Your answer should be the lines below from the one holding "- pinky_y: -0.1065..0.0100" through the one holding "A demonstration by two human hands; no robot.", copied exactly and with nothing else.
┄┄┄┄┄┄┄┄┄┄
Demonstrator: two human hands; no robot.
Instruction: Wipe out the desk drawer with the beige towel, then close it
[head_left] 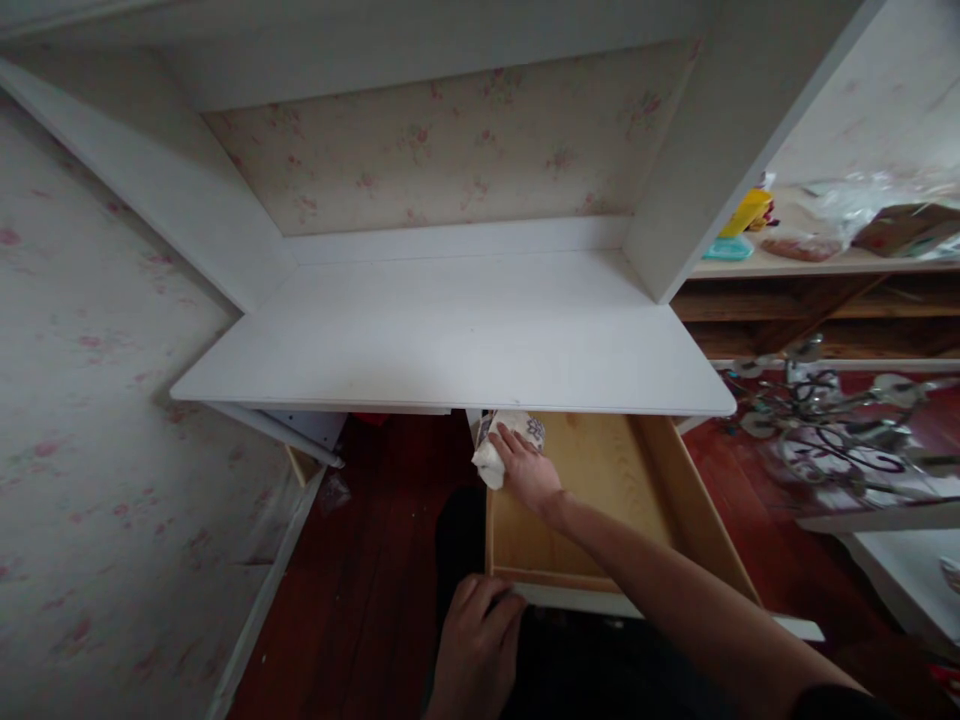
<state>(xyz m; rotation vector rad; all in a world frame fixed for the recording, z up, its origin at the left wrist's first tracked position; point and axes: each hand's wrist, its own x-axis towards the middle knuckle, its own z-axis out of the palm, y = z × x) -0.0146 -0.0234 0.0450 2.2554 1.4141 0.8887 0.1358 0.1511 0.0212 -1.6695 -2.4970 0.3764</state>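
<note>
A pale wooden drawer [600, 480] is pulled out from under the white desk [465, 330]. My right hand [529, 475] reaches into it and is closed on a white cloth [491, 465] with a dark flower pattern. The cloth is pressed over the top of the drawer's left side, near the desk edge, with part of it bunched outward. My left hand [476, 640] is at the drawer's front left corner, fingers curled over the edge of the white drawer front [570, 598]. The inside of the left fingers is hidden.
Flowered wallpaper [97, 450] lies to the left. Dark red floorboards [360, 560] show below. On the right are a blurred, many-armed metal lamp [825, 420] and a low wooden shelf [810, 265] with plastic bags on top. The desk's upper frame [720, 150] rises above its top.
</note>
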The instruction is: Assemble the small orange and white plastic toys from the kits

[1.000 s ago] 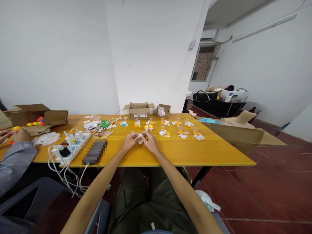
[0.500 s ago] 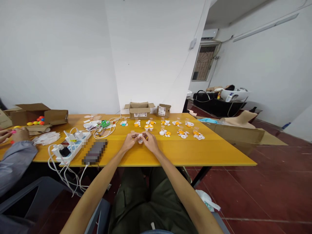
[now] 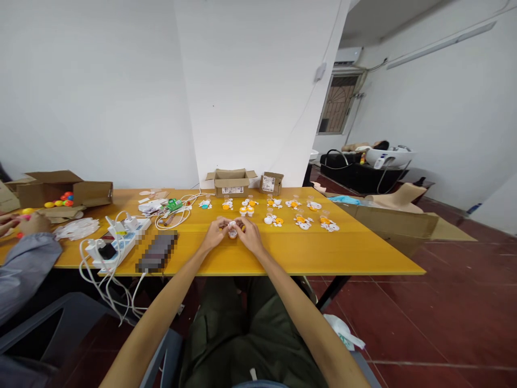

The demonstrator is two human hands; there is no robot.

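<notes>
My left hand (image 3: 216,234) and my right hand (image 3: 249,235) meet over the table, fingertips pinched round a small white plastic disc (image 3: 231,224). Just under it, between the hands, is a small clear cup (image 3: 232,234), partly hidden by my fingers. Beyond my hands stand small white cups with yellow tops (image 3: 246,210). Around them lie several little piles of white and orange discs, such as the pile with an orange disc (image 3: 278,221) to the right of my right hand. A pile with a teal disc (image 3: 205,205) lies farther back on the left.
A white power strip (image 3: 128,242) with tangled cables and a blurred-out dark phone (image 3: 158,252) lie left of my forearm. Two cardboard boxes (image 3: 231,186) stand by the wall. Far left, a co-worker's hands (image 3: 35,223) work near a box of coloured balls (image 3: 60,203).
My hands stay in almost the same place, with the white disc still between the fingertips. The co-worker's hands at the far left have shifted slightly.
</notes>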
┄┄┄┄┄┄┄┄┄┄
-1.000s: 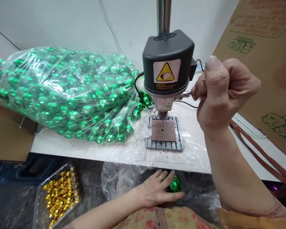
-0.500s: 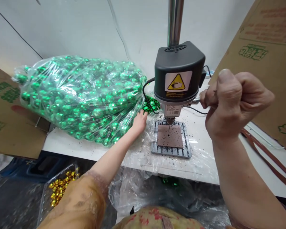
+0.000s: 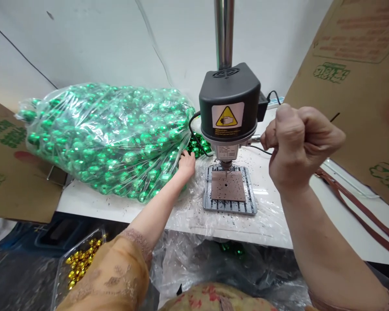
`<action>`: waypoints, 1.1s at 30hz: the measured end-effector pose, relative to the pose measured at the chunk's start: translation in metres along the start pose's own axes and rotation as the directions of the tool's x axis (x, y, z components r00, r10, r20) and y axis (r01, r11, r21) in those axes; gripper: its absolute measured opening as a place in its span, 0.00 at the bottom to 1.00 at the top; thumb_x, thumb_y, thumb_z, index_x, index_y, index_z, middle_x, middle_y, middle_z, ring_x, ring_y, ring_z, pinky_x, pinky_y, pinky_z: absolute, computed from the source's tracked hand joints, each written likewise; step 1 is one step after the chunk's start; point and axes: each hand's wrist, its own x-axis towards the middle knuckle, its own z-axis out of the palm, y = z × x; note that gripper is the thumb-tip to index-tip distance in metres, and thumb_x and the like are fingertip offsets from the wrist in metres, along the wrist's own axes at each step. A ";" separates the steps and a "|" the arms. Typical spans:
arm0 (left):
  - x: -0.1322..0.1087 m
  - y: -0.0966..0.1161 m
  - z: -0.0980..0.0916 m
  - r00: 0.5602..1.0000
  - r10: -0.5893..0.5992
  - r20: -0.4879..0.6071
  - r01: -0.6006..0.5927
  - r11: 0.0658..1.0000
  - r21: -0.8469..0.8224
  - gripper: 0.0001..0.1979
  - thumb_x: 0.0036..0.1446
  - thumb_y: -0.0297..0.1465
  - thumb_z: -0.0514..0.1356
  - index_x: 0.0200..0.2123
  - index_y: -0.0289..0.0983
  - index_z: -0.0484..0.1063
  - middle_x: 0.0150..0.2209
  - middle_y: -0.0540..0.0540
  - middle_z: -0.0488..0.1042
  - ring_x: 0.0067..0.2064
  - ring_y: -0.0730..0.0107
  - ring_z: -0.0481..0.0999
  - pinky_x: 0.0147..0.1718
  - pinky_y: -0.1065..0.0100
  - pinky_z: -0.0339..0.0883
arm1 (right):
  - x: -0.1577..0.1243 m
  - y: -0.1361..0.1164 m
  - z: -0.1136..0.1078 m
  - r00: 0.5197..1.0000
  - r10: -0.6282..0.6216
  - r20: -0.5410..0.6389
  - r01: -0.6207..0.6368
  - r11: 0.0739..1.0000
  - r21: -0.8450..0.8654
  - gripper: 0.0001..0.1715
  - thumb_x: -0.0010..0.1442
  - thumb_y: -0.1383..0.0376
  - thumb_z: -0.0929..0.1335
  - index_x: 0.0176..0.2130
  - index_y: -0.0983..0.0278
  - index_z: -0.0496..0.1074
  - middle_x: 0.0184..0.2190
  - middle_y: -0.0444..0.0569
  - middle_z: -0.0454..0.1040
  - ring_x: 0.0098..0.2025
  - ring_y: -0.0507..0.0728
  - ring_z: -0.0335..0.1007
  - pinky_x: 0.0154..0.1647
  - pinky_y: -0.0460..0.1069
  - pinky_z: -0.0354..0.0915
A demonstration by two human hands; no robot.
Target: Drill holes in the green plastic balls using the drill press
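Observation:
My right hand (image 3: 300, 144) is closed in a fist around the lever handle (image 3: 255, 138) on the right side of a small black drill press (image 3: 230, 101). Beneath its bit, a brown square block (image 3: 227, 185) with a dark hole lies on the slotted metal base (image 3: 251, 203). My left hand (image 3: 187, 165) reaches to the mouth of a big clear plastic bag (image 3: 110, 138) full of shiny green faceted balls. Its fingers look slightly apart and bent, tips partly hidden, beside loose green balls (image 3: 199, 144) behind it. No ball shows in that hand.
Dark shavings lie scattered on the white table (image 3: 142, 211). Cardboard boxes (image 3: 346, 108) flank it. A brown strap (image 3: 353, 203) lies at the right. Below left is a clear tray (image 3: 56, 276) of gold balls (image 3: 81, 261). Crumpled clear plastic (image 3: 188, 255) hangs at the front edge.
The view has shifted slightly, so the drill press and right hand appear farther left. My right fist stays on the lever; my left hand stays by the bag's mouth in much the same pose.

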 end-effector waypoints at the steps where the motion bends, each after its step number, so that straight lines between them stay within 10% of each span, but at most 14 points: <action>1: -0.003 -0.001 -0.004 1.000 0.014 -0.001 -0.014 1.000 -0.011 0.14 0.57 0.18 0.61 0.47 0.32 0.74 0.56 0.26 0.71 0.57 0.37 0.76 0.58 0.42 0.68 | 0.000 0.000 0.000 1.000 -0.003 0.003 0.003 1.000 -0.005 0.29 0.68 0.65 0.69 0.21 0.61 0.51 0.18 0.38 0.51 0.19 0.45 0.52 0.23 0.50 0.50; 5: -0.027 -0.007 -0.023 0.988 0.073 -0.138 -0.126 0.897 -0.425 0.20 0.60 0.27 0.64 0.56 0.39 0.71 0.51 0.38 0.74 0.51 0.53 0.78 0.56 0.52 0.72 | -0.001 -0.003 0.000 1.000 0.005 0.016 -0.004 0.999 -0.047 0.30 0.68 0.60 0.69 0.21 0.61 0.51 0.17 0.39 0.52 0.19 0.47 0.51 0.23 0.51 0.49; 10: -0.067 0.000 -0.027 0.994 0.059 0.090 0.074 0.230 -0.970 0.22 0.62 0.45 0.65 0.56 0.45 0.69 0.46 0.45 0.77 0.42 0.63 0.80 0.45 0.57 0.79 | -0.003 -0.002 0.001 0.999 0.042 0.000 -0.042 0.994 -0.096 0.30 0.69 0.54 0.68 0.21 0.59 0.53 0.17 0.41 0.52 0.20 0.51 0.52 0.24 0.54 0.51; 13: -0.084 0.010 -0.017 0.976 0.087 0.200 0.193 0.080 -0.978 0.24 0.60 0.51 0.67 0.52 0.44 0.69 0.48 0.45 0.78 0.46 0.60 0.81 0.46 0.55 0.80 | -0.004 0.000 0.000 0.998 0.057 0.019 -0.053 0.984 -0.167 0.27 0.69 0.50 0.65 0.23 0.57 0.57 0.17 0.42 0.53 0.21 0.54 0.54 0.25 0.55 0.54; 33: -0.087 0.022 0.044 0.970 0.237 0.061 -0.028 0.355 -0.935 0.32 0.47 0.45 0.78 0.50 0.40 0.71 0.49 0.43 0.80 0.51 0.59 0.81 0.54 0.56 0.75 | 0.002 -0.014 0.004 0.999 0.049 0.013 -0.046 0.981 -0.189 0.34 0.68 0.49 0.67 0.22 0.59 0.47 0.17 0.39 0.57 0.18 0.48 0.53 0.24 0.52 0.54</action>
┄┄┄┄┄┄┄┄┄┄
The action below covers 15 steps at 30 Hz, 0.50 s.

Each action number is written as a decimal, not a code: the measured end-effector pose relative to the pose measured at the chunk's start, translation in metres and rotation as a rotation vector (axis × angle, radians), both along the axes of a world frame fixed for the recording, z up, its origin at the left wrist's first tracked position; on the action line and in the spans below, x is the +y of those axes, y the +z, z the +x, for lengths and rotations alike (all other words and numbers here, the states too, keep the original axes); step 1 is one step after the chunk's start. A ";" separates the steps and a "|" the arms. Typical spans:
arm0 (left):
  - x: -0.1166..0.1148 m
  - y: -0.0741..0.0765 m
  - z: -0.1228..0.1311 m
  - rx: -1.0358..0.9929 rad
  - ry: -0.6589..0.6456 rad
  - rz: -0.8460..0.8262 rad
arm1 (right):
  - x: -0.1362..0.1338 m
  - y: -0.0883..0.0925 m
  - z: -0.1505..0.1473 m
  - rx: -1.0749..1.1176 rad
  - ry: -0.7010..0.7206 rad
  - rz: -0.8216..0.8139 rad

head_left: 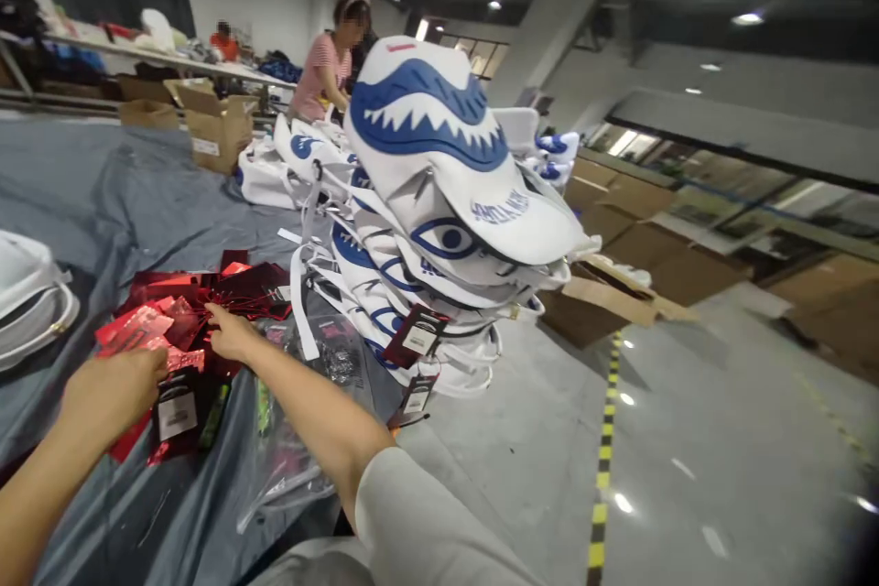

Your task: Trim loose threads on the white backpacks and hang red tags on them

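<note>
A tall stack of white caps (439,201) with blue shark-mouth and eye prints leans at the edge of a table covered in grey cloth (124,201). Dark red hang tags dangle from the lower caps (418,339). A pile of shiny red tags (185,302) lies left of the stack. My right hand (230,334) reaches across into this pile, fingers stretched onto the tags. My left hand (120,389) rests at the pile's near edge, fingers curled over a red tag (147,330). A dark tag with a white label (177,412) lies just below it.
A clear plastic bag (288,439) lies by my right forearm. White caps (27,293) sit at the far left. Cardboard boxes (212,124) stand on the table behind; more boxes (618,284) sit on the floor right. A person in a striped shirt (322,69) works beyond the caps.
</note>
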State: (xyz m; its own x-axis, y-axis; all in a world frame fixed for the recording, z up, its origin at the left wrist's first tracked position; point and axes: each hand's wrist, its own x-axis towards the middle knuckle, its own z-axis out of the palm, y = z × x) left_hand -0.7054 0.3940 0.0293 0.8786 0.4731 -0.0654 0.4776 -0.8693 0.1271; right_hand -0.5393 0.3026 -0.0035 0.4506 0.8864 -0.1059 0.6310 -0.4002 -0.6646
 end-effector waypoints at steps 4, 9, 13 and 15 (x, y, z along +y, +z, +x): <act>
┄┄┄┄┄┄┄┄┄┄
WRITTEN SOLUTION:
  - pinky_y: -0.1065..0.0100
  - pinky_z: -0.0339..0.0883
arm1 (right):
  - x: -0.1577..0.1243 m
  - y: -0.1361..0.1164 m
  - z: -0.1136..0.1078 m
  - r00: 0.5197..1.0000
  - r10: -0.6282..0.6216
  - r20: -0.5410..0.6389
  - r01: -0.6207..0.6368
  - r11: 0.0739..1.0000
  - r21: -0.8450..0.8654
  - gripper: 0.0001..0.1715
  - thumb_x: -0.0010..0.1442
  - thumb_y: -0.1383..0.0376
  - thumb_z: -0.0929..0.1335
  - index_x: 0.0176..0.2130
  - index_y: -0.0983..0.0278
  - index_z: -0.0496..0.1074
  - middle_x: 0.0184..0.2190
  - middle_y: -0.0444..0.0569
  - middle_z: -0.0454..0.1040
  - ring_x: 0.0098..0.2025
  - ring_y: -0.0507..0.0728
  - ring_z: -0.0335..0.1007
  - pinky_x: 0.0154..0.1647
  - pinky_y: -0.0460..0.1069
  - pinky_z: -0.0354..0.0915
A demonstration by two human hands; no robot.

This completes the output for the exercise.